4. The Subordinate Judge has relied upon a case in Nicholas v. Asphar 24 C.P 216 : 12 Ind. Dec. (N.S.) 810 There the learned Judge, no doubt, held in somewhat similar circumstances 'that the child should be treated as the legitimate child of the first husband during the subsistance of whose marriage the child was conceived. With great respect to the learned Judge who tried the case it seems to me that he overlooks the exact language of Section 112 when he says at page 222 that ' There is no evidence of want of access, and Section 112 of the Evidence Act, in the absence of such evidence, regards the presumption of legitimacy arising from conception during a valid subsisting marriage as conclusive.' In Section 112 there is no reference Ito conception in the first part of it. The presumption of legitimacy arises from birth and not from conception unless as already stated it can be shown by proof of non-access that conception could not have resulted from the connection of the husband with the wife.
5. In the view I am taking I do not think the second point dealt with by the Subordinate Judge, that the child was the result of Peehi's adulterous sexual intercourse with Tirumeni Thevan and, therefore he is not entitled to inherit to him, can be supported either, for the section excludes any such allegation or proof. The section says that I should take it as conclusively proved that plaintiff is his legitimate son and the question whether the original connection was adulterous or not does not, arise. Treating the plaintiff as the legitimate son of Tirumeni Thevan, he is entitled to a share in his property. Considering that Tirumeni Thevan, was treating the plaintiff all along as his own son, and that he knew perfectly well, when he married Pechi Ammal that she was a pregnant woman and yet took no objection himself to the parentage of the child and considering that in all possibility Tirumeni Thevan is the real father of the child I am glad I have been able to arrive at a conclusion in favour of the plaintiff's right to inherit to him. The parties are Maravars, and divorces and second marriages of women are quite common among them and a man is allowed to marry more than one wife. There is thus no difficulty of the second marriage with Tirumeni Thevan being invalid or illegal.
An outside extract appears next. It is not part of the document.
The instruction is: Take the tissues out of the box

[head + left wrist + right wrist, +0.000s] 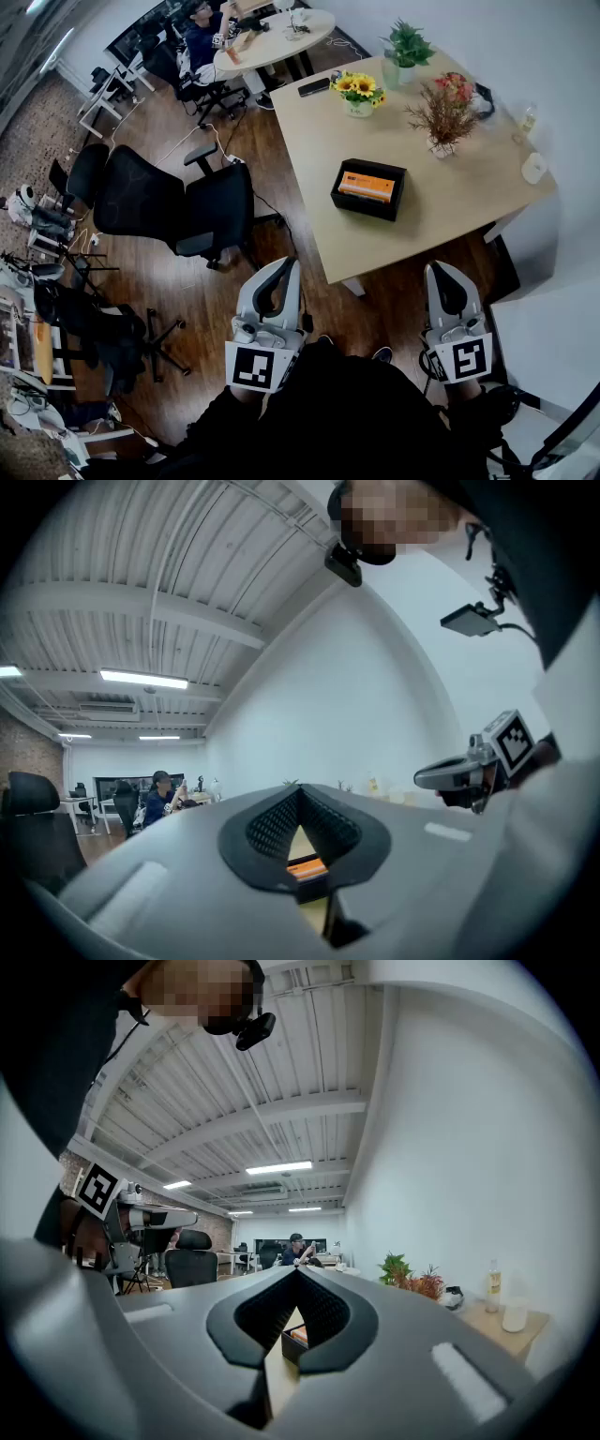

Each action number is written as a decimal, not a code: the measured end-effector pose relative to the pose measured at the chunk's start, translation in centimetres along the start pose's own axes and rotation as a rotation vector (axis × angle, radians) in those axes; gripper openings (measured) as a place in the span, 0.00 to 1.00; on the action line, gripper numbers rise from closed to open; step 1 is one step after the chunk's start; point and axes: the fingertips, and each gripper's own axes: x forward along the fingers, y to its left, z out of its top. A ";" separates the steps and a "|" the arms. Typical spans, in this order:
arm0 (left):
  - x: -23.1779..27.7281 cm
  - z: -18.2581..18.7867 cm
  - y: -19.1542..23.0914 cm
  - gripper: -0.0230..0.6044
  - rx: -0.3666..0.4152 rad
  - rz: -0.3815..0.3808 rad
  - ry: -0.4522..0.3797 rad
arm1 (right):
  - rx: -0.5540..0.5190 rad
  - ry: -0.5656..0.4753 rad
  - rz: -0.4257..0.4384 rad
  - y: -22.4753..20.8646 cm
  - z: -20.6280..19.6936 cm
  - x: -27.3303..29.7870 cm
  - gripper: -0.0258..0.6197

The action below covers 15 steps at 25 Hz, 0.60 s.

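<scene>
A black open box (368, 189) with an orange tissue pack (367, 187) inside sits near the front of the light wooden table (441, 202). Both grippers hang level in front of the table's near edge, short of the box. My left gripper (284, 264) is shut with nothing in it; through its closed jaws the orange pack (305, 865) shows in the left gripper view. My right gripper (437, 269) is shut and empty too; the box (292, 1340) peeks through its jaws.
On the table stand a sunflower pot (357, 94), a green plant (407, 47), a red dried bouquet (444, 111), a bottle (528, 117) and a black phone (313, 87). Black office chairs (178, 206) stand left of the table. A person (199, 28) sits at a round table behind.
</scene>
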 end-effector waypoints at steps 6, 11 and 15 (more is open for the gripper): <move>2.3 -3.2 2.9 0.04 -0.009 0.008 0.048 | -0.006 0.033 -0.009 0.0 -1.5 3.1 0.04; 6.0 -6.6 4.7 0.04 -0.071 -0.108 0.083 | -0.036 0.093 -0.056 -0.4 -2.8 6.4 0.04; 9.7 -8.0 6.9 0.04 -0.138 -0.191 0.072 | -0.068 0.148 -0.134 -1.3 -2.8 9.1 0.04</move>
6. The Subordinate Judge in paragraph 13 of his judgment states that since the law presumes chastity of a married woman it is impossible to hold that Tirumeni Thevan could have had access to Pechi Ammal. It seems to me that the latter statement of his goes too far. Whether there be a presumption or not, that a married woman is chaste, a presumption for which no authority has been quoted, it is clear that in the circumstances of this case Pechi Ammal was not chaste. She seems to have had connection with Tirumeni Thevan while she was the wife of Subramania Thevan and that was probably the reason for her divorce. The question whether he had access or had no access is a question to be decided on the evidence and on the facts proved and not on any presumptions. It was suggested that I should call for a finding from the Subordinate Judge on the question of Tirumeni's access to Pechi; but in the state of evidence which has been fully discussed by the District Munsif, I think his finding is correct and it is not necessary to send the case down for a fresh finding as I can myself find the fact under Section 103 of the Civil Procedure Code. There is good reason to find that he had access to the woman at the time the child was begotten. The decree of the lower Appellate Court is reversed and that of the District Munsif is restored with costs here and in the lower Appellate Court.